My Mother’s Day Story: I’m a Mother Thanks To MCHIP

I promised to write a bit about my experiences a a mother with serious health issues/disabilities and the challenges of accessing healthcare. In light of the fact that it’s Mother’s Day, I thought for today I would focus on how I was able to become a mother. And aside from the whole conception part, the rest of the credit for my daughter’s birth goes to MCHIP.

MCHIP — Maryland Children’s Health Insurance Program — is a state-administered program that uses state and federal funds to provide “ provides full health benefits for children up to age 19, and pregnant women of any age who meet the income guidelines.”

I had just turned 21 when I found out I was pregnant, but more importantly, I had also recently been kicked off of my health insurance. This was in 2006, before Mental Health Parity laws were are thing in Maryland and a full six years before the ACA. My health insurance company had received notice from my therapist that I was struggling with a crippling eating disorder; I was a purging anorexic and had been for several years. But before my therapist insisted on contacting my general physician, I had managed to keep it off my official health history by seeing university counselors and paying out of pocket to see private therapists. My mother worked in insurance and so I knew that there was a risk that having this officially documented would endanger my health insurance.

When I discovered that not only was I pregnant (a shock in and off itself, given that I had religiously taken the Depo-Provera birth control shot for years), but that I was already five and a half months pregnant (!!!), I was forced to contend with that shocking reality in the absence of access to any affordable healthcare. At least as far as I knew.
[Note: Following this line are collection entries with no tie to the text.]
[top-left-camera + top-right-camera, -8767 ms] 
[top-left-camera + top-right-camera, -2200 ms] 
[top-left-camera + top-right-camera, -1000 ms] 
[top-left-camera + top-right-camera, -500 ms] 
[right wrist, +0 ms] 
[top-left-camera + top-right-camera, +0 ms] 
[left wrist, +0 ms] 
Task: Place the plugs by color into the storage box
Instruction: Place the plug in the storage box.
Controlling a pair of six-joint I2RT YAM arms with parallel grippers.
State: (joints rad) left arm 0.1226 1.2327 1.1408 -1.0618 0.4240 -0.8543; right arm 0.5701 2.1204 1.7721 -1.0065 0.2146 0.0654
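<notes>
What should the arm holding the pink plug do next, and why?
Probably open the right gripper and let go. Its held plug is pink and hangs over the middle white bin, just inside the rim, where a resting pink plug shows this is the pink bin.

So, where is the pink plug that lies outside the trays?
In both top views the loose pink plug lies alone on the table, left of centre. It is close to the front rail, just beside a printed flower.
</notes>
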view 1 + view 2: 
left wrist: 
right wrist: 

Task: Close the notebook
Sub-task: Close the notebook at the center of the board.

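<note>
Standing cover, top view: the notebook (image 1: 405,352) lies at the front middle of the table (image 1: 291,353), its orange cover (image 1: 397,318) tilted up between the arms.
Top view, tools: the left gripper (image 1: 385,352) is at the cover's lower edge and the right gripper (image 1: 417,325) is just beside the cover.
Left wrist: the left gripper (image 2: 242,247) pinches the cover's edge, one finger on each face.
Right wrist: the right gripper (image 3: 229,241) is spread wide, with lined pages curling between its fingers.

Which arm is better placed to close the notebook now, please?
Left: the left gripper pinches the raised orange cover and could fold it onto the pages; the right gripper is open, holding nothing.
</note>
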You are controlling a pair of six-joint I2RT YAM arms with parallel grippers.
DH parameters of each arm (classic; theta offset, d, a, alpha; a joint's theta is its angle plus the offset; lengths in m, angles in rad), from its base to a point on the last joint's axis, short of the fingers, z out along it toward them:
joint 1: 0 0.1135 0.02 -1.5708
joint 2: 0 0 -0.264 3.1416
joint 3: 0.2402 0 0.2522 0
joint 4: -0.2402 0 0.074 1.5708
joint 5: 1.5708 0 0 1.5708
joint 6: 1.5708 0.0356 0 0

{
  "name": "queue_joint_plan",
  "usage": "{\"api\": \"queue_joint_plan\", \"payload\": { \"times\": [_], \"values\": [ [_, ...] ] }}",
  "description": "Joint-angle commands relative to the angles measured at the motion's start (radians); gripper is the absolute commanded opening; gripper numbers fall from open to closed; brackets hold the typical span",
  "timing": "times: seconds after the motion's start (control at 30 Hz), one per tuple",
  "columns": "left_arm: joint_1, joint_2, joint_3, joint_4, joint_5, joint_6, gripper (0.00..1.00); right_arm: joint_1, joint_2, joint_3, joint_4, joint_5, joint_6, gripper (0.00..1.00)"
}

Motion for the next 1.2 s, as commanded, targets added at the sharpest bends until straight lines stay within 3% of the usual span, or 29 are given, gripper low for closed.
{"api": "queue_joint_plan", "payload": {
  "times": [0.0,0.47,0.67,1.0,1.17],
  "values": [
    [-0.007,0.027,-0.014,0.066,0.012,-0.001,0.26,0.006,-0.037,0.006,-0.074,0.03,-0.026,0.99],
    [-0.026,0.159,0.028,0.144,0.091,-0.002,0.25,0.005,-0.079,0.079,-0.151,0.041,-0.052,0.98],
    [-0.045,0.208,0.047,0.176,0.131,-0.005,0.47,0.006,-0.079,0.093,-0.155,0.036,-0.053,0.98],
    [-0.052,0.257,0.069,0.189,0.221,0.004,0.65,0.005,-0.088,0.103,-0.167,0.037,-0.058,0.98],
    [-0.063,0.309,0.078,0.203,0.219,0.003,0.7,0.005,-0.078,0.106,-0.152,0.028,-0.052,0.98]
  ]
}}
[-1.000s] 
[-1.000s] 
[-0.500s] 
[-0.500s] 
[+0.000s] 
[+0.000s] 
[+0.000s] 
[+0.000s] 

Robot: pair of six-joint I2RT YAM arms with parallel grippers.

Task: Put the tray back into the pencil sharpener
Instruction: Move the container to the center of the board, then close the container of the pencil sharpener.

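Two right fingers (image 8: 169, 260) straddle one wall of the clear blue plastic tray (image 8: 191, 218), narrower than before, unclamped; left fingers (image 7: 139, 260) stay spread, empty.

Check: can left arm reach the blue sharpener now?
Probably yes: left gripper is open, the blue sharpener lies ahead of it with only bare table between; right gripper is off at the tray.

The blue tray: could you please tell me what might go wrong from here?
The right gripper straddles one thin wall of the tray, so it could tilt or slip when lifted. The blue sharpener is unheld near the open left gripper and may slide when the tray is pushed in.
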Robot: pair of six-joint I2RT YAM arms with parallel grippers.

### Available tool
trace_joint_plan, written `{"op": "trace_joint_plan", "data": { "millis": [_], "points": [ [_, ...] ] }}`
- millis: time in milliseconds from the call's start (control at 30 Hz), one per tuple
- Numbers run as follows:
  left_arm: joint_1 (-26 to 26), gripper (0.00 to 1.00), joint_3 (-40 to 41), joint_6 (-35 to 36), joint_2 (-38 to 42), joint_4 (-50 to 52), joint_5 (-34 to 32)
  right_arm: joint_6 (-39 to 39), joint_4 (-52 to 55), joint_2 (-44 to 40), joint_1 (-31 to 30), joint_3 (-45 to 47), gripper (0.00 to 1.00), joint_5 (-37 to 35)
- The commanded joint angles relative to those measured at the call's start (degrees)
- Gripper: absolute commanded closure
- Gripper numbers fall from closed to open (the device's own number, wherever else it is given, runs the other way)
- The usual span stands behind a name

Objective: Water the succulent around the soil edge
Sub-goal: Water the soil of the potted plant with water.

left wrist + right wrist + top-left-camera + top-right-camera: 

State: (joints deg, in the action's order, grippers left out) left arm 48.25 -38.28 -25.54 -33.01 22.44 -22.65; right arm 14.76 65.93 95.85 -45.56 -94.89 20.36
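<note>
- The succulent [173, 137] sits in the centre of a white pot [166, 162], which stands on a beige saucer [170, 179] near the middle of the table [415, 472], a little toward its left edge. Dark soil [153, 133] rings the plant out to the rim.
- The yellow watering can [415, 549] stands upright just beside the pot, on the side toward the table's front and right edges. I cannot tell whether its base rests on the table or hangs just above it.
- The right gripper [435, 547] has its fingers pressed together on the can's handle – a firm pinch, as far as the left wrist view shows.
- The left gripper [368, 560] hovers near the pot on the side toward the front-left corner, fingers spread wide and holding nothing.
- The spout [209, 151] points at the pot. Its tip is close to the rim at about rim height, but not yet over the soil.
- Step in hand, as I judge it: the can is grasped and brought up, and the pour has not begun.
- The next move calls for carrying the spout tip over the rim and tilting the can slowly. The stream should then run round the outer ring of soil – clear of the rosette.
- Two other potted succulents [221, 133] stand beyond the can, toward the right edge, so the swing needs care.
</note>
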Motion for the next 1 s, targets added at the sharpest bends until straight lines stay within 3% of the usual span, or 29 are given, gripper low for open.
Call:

I had made things work the best I could over the past few months, in terms of my medications, thanks to the unbelievable kindness and compassion of a family doctor who issued my prescriptions to my mother so that I was able to function and continue my education.

But to suddenly be halfway through a pregnancy, with no health insurance was unimaginable. Aside from the obvious and urgent need for prenatal care, the stark reality was that my pregnancy was already high-risk: not only had I been actively anorexic, I had also received a Depo injection while pregnant…Depo is known to cause severe birth defects. I needed access to care that we simply couldn’t afford out-of-pocket. My boyfriend (now husband) and I were in college, neither set of our parents were in any position to pay for that kind of care.

Quite simply, we had no idea what to do, what was going to happen, how in the world we were going to get through this. We were incredibly fortunate that, as I mentioned earlier, my mother knows insurance like the back of her hand and that that knowledge extended to state programs that helped those in my situation. And our already unbelievably good luck was multiplied in that we lived in Maryland — in a wealthy, progressive state that has dedicated enormous resources to helping those who find themselves in situations like mine, in hard or even desperate straights. A state that takes seriously its obligations to the less fortunate. Given that I was pregnant, unmarried, and a full-time student, I was able to qualify for and quickly enroll in MCHIP.

My coverage through MCHIP came not a moment too soon; two to three weeks after discovering that I was pregnant, I went into pre-term labour in the middle of the night. I honestly don’t know what we would have done if I hadn’t had healthcare. I was 21, I had never been pregnant before, and I had absolutely zero idea what has going on. If I had been worried about the cost, about not having insurance…….maybe I would have waited. Maybe I would have waited too long, waited until it was too late. But I didn’t have to think about that. And thankfully, I got to the hospital in time and the amazing doctors and nurses were able to stop the pre-term labour.

I went to 37-weeks, almost full-term, but with various other complications throughout the pregnancy.

The delivery, though, was another story. As you may or may not know, depending on how you’ve come to be reading this post, but I have a connective tissue disorder: Ehlers-Danlos Syndrome. I didn’t know it at the time. It would take another seven years before we had an explanation as to why our daughter’s birth unfolded the way it did. But the condensed version of the story is that my epidural was botched, causing a Cerebral Spinal Fluid (CSF) leak* that would resist not one, but two, attempts at blood patches. But thank goodness I was able to HAVE the epidural, because the other complication was that my labour lasted exactly 27-minutes. For those of you who have given birth, I will leave to your imagination the devastation that such a ….condensed… labour can do to a person!

Our daughter was born happy and healthy, on July 18, 2006. She was a gorgeous, perfect child who has been an absolute blessing in our lives. But without access to insurance and healthcare, I firmly believe that there is absolutely no way things would have unfolded the way they did and lead to our happy ending as a family.

*As an side, the CSF leak would eventually land me back in the hospital two days after we were discharged; again, this care was possible because of the MCHIP coverage. And as much as I wish that had been the end of the CSF leak saga, it is something that continues to plague me to this day, but that’s for another post, about the realities of parenting with severe health issues and disabilities. This is just about how my daughter got here, how thankful I am for that, and how eternally grateful I and my family are for the assistance that MCHIP provided us when we needed it the most.